Anyway, in quantum gravity, at low energies, gravity is a spin-2 particle on flat spacetime (so in that sense, not "geometrical"). This description works well, and the equivalence principle can even be derived from energy conservation, rather than assumed. http://arxiv.org/abs/1105.3735

## 1. What is the Equivalence Principle?

The Equivalence Principle is a fundamental concept in physics that states that the effects of gravity on an object are equivalent to the effects of acceleration. This means that an observer in a uniformly accelerated reference frame cannot distinguish between being in a gravitational field and being in an accelerated frame of reference.
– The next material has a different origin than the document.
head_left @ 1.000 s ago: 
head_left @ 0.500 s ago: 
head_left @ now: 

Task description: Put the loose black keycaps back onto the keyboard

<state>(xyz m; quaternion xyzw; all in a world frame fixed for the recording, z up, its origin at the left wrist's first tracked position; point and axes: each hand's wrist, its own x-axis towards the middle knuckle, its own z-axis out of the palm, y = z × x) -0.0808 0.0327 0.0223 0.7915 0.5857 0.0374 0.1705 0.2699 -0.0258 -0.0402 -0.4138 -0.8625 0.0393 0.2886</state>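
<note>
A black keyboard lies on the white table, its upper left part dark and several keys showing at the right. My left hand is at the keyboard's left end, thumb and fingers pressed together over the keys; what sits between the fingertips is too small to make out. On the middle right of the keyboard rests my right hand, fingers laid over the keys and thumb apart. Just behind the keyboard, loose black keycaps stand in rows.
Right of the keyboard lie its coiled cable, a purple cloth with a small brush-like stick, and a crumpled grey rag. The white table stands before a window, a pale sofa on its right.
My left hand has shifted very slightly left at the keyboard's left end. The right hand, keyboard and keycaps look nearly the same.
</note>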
## 2. How does the Equivalence Principle relate to gravitational neutron diffraction?

The Equivalence Principle plays a crucial role in understanding gravitational neutron diffraction. This phenomenon occurs when a beam of neutrons is directed through a gravitational field, causing the neutrons to bend due to their mass. The amount of bending is dependent on the strength of the gravitational field, which follows the same principle as the bending of light in a gravitational field.

## 3. What is the significance of gravitational neutron diffraction in physics?

Gravitational neutron diffraction is significant because it provides evidence for the Equivalence Principle and helps us understand the behavior of particles in a gravitational field. It also has practical applications in fields such as geology and astrophysics, where it can be used to study the properties of neutron stars and other celestial bodies.

## 4. Can the Equivalence Principle be tested experimentally?

Yes, the Equivalence Principle has been tested and confirmed through various experiments, including the famous Eötvös experiment and more recent experiments using atomic clocks. Gravitational neutron diffraction is another way to test the Equivalence Principle and has been observed in experiments using neutron beams passing through a gravitational field.

## 5. How does the Equivalence Principle relate to Einstein's theory of general relativity?

The Equivalence Principle is a fundamental concept in Einstein's theory of general relativity and serves as the cornerstone of the theory. It is the basis for the principle of equivalence between gravity and acceleration, which is central to the understanding of space-time and the behavior of objects in a gravitational field.